ДМИТРИЙ МАЛИКОВ · Answer 7 · 2012-02-05T11:22:34.483

How to test files having unique content?

if diff "$file1" "$file2" > /dev/null; then
    ...

How can we get list of files in directory?

files="$( find ${files_dir} -type f )"

We can get any 2 files from that list and check if their names are different and content are same.

#!/bin/bash
# removeDuplicates.sh

files_dir=$1
if [[ -z "$files_dir" ]]; then
    echo "Error: files dir is undefined"
fi

files="$( find ${files_dir} -type f )"
for file1 in $files; do
    for file2 in $files; do
        # echo "checking $file1 and $file2"
        if [[ "$file1" != "$file2" && -e "$file1" && -e "$file2" ]]; then
            if diff "$file1" "$file2" > /dev/null; then
                echo "$file1 and $file2 are duplicates"
                rm -v "$file2"
            fi
        fi
    done
done

For example, we have some dir:

$> ls .tmp -1
all(2).txt
all.txt
file
text
text(2)

So there are only 3 unique files.

Lets run that script:

$> ./removeDuplicates.sh .tmp/
.tmp/text(2) and .tmp/text are duplicates
removed `.tmp/text'
.tmp/all.txt and .tmp/all(2).txt are duplicates
removed `.tmp/all(2).txt'

And we get only 3 files leaved.

$> ls .tmp/ -1
all.txt
file
text(2)

score 1 · Answer 8 · answered May 28 '13 at 03:00

I wrote this tiny script to delete duplicated files

https://gist.github.com/crodas/d16a16c2474602ad725b

Basically it uses a temporary file (/tmp/list.txt) to create a map of files and their hashes. Later I use that files and the magic of Unix pipes to do the rest.

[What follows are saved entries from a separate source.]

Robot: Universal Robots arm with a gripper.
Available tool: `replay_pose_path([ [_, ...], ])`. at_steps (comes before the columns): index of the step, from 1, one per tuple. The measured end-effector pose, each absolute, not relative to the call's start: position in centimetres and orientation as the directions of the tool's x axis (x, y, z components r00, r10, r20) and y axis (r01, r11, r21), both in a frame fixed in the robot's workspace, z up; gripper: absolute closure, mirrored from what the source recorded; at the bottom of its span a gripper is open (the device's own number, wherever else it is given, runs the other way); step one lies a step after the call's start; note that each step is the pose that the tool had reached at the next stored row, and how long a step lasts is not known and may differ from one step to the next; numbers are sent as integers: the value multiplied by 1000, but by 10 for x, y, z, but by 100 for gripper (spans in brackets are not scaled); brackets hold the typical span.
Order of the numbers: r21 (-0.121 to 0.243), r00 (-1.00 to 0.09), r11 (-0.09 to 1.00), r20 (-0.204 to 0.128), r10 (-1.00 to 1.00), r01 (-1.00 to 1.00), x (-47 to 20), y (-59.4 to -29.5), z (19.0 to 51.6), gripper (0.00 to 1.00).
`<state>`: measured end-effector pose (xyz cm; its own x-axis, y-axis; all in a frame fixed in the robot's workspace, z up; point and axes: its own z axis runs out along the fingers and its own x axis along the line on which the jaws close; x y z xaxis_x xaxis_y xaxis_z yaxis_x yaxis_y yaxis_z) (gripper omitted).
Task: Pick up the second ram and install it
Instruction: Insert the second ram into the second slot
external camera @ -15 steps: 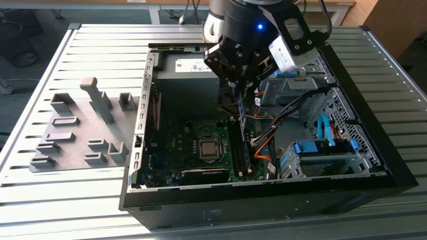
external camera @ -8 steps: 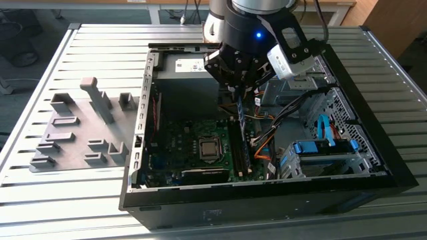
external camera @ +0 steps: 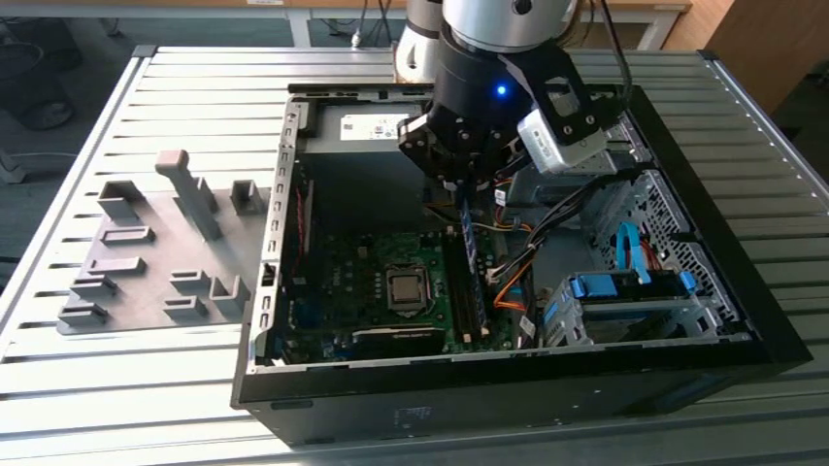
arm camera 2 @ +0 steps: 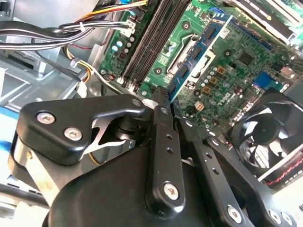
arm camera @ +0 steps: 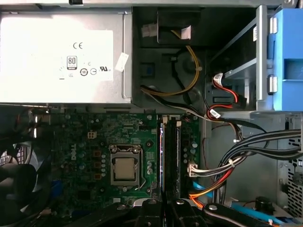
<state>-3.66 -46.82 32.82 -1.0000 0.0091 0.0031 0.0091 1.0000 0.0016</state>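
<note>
In the exterior view my gripper hangs inside the open computer case, shut on the second ram. The thin dark stick with blue dots runs from the fingers down toward the memory slots of the green motherboard. The second wrist view shows the black fingers pinching the ram by its near end, over the board. In the first wrist view the gripper lines up with the two long black slots, and the ram is edge-on there and hard to tell apart.
A grey plate of holder blocks lies on the table at the exterior view's left. Inside the case are the power supply, the processor socket, a fan, bundled cables and a blue drive cage close beside the slots.
</note>
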Motion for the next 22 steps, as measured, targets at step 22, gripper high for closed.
replay_pose_path([
  [22, 2, -1000, 1000, 6, -11, -11, -32, -471, 288, 86],
])
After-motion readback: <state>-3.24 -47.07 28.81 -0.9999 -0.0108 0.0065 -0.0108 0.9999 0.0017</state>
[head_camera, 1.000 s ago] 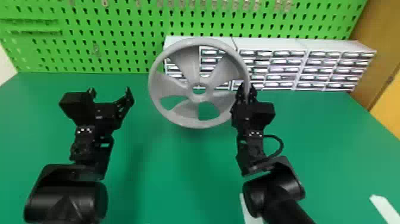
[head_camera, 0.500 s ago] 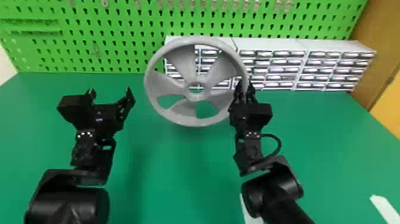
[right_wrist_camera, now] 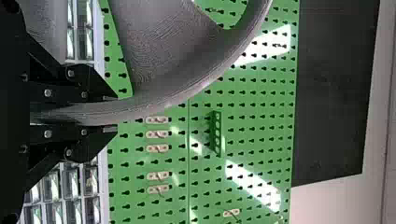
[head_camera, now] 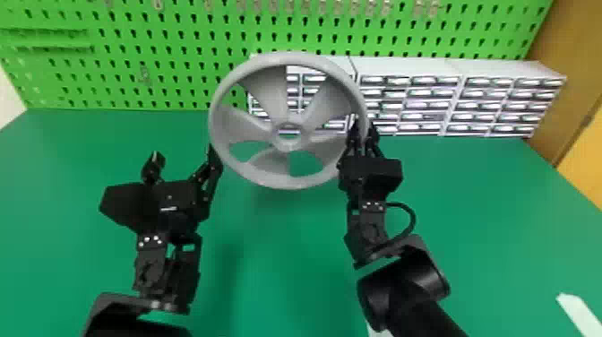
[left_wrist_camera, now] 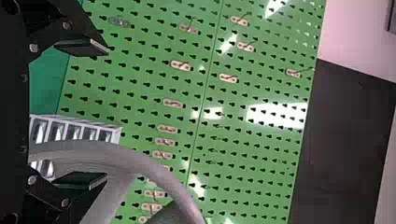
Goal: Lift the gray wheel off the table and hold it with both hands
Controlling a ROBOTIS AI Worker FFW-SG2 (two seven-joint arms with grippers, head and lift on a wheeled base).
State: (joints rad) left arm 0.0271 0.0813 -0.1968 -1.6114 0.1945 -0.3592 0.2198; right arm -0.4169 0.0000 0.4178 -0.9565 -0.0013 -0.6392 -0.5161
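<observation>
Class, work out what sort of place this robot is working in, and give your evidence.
Probably a workshop or lab: a pegboard fitted with small hooks, a stack of small drawers and a broad green table.

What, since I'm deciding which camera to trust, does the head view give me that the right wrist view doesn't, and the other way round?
Head view: the left gripper, its fingers spread beside the gray wheel; the green tabletop; the cable loop on the right arm.

Right wrist view: the green bracket with holes on the pegboard; the black panel past its edge.

Both: the wheel, the right gripper closed on its rim, the pegboard, the drawer units.
</observation>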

The script won't delete anything but will print the commands to delete files.

mfilter.sh ./dir | bash

Hope it helps

score 0 · Answer 9 · answered Nov 21 '15 at 06:40

0

I found an easier way to perform the same task

for i in `md5sum * | sort -k1 | uniq -w32 -d|awk '{print $2}'`; do
rm -rf $i
done

answered Nov 21 '15 at 06:40

Prashant Lakhera

101

jlliagre · Answer 10 · 2021-02-27T23:56:50.857

Most and possibly all of the remaining answers are terribly inefficient by computing the checksum of each and every file in the directory to process.

A potentially orders of magnitude faster approach is to first get the size of each file, which is almost immediate (ls or stat), and then compute and compare the checksums only for the files having a non unique size and only keep one instance of the files sharing both their size and checksum.

Note that even though theoretically hash collisions can occur, there are not enough jpeg files on the entire Internet for a hash collision to reasonably have a chance to happen. Two files sharing both their size and checksum are identical for all intents and purposes.

See: How reliable are SHA1 sum and MD5 sums on very large files?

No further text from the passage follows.